### Task description
Going down the listing below, print exactly each line from the one with "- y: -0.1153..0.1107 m" up to and including the one with "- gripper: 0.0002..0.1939", and skip the rest.

*** Exercise materials ***

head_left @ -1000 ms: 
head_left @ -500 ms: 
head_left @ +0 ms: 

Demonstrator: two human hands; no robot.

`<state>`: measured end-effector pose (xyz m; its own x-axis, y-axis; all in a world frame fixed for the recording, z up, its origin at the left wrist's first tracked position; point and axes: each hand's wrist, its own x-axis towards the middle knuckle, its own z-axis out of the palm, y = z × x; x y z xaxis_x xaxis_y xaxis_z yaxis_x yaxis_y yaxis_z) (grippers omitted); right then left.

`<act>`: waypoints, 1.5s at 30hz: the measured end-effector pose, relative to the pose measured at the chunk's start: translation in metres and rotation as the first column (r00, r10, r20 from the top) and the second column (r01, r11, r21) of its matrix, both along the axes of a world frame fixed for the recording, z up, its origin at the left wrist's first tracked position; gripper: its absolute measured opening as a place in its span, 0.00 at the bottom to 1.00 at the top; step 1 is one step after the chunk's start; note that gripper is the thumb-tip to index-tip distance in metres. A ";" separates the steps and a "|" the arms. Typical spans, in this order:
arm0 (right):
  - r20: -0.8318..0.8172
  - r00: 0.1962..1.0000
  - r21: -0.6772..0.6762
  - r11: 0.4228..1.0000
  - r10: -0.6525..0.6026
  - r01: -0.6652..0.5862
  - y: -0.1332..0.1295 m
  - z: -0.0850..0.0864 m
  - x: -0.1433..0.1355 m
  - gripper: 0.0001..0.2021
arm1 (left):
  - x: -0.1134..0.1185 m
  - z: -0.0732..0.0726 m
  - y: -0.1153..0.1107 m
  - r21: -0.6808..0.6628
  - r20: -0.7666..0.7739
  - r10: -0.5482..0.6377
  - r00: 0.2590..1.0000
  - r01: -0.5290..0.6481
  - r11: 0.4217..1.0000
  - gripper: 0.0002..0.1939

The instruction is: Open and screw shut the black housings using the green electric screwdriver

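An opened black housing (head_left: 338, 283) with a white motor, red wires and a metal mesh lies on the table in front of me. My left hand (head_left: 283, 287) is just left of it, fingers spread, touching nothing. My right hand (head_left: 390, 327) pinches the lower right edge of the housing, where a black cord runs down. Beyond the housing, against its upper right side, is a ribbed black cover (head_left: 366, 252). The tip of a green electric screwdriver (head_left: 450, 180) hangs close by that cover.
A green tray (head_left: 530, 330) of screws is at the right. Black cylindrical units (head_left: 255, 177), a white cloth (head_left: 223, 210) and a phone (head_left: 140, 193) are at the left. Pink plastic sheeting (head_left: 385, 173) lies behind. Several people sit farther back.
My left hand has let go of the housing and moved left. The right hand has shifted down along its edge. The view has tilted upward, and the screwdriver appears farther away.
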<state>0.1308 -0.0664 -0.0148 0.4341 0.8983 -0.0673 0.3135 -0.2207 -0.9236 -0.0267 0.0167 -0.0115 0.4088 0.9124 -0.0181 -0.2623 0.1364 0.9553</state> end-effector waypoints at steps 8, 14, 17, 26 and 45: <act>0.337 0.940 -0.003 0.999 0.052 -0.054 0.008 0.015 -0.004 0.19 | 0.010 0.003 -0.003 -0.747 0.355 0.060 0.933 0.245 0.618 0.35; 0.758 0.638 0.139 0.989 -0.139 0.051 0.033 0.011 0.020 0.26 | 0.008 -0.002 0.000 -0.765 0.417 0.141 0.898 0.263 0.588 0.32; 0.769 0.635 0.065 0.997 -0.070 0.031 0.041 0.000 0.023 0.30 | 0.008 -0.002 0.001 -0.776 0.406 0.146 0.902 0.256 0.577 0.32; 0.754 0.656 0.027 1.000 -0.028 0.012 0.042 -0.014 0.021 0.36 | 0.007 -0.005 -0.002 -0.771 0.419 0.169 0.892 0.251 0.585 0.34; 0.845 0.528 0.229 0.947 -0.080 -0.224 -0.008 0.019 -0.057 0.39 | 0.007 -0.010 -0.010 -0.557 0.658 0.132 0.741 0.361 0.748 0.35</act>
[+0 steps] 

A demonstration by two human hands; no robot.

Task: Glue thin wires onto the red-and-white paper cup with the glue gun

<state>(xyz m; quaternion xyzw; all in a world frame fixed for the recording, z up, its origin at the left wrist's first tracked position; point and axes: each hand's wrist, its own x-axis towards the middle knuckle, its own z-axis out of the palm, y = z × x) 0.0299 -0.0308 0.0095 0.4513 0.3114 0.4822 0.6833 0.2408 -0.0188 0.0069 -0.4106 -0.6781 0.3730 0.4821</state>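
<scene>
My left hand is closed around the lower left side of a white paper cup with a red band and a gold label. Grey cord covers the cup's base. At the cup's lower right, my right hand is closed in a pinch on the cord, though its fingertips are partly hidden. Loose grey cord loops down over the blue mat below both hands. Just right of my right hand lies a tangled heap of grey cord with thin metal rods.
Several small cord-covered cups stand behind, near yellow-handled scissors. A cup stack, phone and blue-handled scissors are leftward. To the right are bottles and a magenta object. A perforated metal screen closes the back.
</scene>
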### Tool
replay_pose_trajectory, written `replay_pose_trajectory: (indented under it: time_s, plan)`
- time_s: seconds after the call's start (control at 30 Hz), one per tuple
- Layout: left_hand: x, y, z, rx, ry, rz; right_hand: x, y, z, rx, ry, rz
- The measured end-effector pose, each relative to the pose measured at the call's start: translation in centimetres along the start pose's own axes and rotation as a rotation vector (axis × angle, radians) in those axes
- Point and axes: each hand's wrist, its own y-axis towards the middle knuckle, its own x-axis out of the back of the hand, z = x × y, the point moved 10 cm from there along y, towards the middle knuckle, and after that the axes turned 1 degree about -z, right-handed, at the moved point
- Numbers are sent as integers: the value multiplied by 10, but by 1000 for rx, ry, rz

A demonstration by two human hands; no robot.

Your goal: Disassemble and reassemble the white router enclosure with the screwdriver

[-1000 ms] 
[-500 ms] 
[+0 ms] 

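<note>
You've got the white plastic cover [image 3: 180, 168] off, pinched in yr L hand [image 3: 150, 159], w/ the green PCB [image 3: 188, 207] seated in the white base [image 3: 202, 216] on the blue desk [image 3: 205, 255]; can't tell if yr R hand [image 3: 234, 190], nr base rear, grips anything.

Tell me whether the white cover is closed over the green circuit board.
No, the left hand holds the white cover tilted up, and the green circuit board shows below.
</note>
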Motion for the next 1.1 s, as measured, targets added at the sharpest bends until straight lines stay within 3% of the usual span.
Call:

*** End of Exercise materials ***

### Answer box
  - y: -0.1153..0.1107 m
  - r21: -0.6808..0.6628
  - r20: -0.7666..0.7739
  - r10: -0.5482..0.6377
  - r00: 0.2590..1.0000
  - r01: -0.5290..0.6481
  - r11: 0.4217..1.0000
  - gripper: 0.0002..0.1939

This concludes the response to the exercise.